Die 15-Kilometer-Regel wird nicht viel bringen
Es konnte kaum ein Zweifel daran bestehen, dass es eben keine Lockerungen schon vom nächsten Montag an nach dem Vorbild des Sommermodus geben würde. Dazu sind die Bedingungen viel zu dramatisch. Wenn täglich Hunderte Covid-19-Patienten sterben, viele Kliniken bereits die Überlastung ihrer Intensivstationen melden, die meisten Regionen nicht aus dem roten bis dunkelroten Bereich der Infektionszahlen herauskommen, ist es die Pflicht von Bürgern und Politikern, den laufenden Lockdown nicht nur aufrechtzuerhalten, sondern genau zu schauen, wo er bessere Wirkung zeigen kann.

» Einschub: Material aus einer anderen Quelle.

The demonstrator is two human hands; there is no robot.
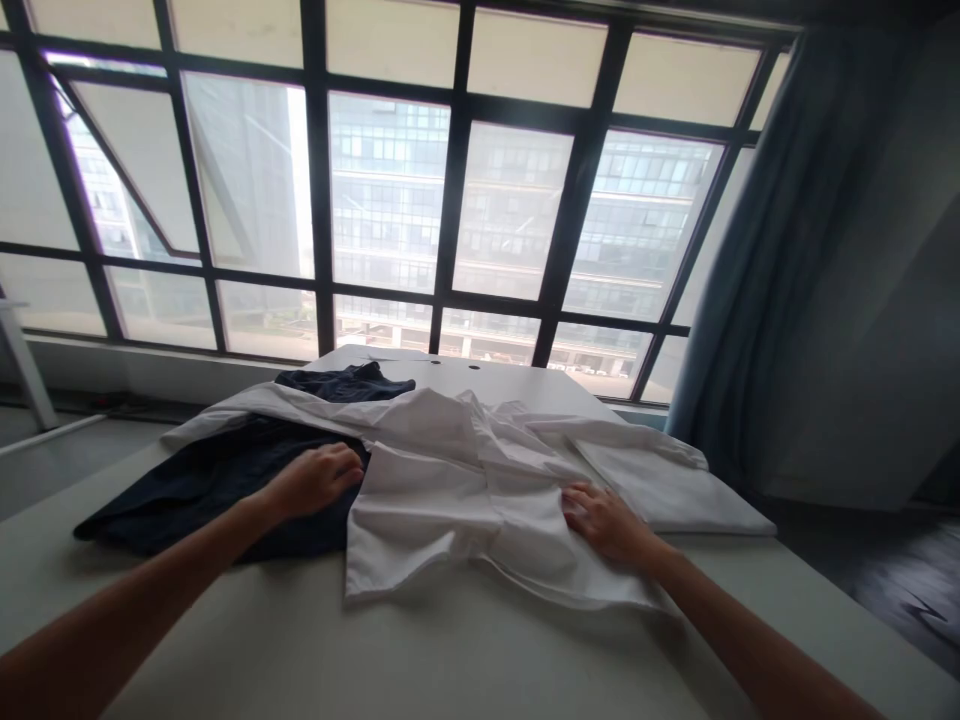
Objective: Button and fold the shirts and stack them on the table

Das haben die Regierungschefs von Bund und Ländern am Dienstag getan. Herausgekommen sind Einschränkungen und Perspektiven, die unterschiedlich gewichtet werden müssen. Die Reduzierung der heimischen Kontakte auf eine weitere Person ist genauso wirksam wie das Schließen der Kantinen, mehr Impf-Anstrengungen und besserer Schutz für die Altenund Pflegeheime. Der Plan, beim nächsten Treffen ein Wiederhochfahren des Schulbetriebs ins Auge zu fassen, steht unter Vorbehalt: Die grassierende Mutation macht das Virus noch leichter übertragbar.
Die Einschränkungen des Bewegungsradius in Hotspots laufen auf eine Politik von mehr Schein als Sein heraus. Länder wie Italien, Frankreich und Spanien haben Erfahrungen damit gesammelt, den Radius auf einen Kilometer, wenige Hundert Meter oder auch nur die Wohnung einzuschränken. Die deutsche Lösung von 15 Kilometern dürfte nicht viel bringen. In Gebieten mit dramatischen Zuständen dürfen alle Menschen weiterhin in jede Richtung drei Stunden lang zu Fuß unterwegs sein; sie können die meisten Nahverkehrsziele auch motorisiert ansteuern. Es ist offenbar der Versuch, die Bürger aufzurütteln, sich deutlich mehr freiwillig einzuschränken.